Which is accentuated in this early film adaptation. It is primarily to be seen for seeing an early Shakespeare film and to see early career Olivier in his first Shakespeare role, also to be seen if you want to see every Shakespeare film posible and all available versions of 'As You Like It'. Sadly, beyond being a curio this is to me and quite a number of others seemingly is not a good film and another adaptation to show that 'As You Like It' is very hard to do well. Have yet to see a great version, the best available to me is the 1978 BBC Television Shakespeare adaptation and that had major shortcomings as well.

This adaptation of 'As You Like It' does have good things. There are a few good performances, Sophie Stewart is very endearing and sincere and Leon Quartermaine is suitably pompous as Jacques, his speech is one of 'As You Like It's' best moments which Quartermaine delivers more than believably (lives it actually). Felix Aylmer was always reliable and gives another strong performance. Olivier definitely went on to much better things and was more comfortable in his other Shakespearean roles, but already he showed a lot of understanding of Shakespeare's language, is in command of it and delivers his lines beautifully, didn't detect any awkwardness here.

A couple of other good things as well. The sets are both rustic and lavish enough and there is some nice whimsy here and there.

On the other hand, there are a lot of drawbacks. Starting with the near-universally, and unsurprisingly so in my view, panned performance of Elisabeth Bergner, Rosalind is a taxing and complex role and Bergner was clearly taxed. She doesn't look comfortable and a lot of her line delivery is unintentionally hilarious and not always comprehensible. Mackenzie Ward for my tastes was also very bland as Touchstone. Shakespeare's text itself is wonderful, but the delivery here varies.
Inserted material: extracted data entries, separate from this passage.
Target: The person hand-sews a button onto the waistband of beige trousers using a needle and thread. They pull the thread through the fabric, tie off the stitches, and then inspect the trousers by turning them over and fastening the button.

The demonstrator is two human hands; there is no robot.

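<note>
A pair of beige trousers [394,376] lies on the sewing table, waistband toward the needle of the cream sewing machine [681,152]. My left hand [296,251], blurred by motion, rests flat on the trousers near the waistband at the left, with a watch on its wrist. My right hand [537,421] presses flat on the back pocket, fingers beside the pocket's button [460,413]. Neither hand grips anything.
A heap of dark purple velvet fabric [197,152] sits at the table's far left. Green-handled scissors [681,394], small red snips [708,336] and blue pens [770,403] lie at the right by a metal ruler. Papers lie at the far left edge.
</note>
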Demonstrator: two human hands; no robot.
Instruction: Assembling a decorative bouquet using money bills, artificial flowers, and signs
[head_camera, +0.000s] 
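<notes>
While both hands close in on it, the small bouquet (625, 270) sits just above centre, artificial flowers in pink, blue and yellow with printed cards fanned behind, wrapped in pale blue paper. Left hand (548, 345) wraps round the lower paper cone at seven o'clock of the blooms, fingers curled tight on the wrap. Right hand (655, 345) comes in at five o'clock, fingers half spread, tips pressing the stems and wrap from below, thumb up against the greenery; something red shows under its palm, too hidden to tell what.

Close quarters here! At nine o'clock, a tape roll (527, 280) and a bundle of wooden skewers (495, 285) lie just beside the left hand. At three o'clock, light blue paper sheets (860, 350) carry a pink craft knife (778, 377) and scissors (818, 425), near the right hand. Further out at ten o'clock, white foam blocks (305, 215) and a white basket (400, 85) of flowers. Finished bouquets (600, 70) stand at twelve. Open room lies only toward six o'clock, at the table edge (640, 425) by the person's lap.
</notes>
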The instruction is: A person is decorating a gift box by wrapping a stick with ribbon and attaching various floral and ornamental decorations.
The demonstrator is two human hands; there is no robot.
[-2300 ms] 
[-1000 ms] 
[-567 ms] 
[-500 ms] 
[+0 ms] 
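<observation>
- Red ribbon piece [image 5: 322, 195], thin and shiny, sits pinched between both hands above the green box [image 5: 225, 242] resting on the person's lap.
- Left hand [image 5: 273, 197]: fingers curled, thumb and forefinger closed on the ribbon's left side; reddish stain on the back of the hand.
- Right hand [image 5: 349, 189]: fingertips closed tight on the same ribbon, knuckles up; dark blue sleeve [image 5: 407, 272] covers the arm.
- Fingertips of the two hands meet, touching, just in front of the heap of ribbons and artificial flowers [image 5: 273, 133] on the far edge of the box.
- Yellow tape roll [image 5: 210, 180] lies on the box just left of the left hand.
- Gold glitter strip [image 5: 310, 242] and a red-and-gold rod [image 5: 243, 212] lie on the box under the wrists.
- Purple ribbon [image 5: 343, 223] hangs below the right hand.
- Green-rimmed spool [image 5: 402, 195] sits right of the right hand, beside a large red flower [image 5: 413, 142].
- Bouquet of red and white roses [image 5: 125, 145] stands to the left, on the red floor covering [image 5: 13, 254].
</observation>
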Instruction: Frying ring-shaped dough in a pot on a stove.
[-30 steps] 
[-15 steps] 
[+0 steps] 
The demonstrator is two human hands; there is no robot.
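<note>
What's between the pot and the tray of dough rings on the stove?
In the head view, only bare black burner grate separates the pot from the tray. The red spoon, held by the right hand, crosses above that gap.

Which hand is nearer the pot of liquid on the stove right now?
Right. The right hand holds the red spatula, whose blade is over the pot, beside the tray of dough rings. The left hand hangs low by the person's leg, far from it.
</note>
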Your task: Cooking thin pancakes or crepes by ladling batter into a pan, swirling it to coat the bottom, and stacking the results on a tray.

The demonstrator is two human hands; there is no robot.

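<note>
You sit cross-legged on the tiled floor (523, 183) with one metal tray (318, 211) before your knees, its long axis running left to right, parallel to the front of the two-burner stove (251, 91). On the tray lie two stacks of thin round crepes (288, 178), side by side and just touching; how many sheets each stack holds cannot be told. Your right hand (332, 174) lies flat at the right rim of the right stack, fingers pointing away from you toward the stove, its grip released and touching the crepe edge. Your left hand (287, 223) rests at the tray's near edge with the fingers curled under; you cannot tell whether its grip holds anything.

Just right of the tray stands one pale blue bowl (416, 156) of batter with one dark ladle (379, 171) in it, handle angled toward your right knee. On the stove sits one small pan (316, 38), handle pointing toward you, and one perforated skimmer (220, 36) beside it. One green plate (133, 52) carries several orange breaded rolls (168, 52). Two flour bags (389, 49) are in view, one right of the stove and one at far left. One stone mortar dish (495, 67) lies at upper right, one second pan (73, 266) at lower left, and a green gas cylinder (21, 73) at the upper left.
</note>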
Great with Stewart, Olivier and Quartermaine but disastrous with Bergner. While there is some nice whimsy, 'As You Like It' is very comedic, here there actually is not enough emphasis on it and it's downplayed.

Direction tends to be too stagy, even for the time, and lacks distinction, the action also feels static. The storytelling is poorly done, the thinness of the play's story itself is very obvious through the pedestrian at best and often creaky pacing and the film does nothing to improve upon the problems of the play's ending, it's still incredibly absurd and comes out of nowhere. Other than the sets, 'As You Like It' doesn't look particularly good, the photography is too static and over simple and the costumes are as unflattering and unintentionally bizarre as they come.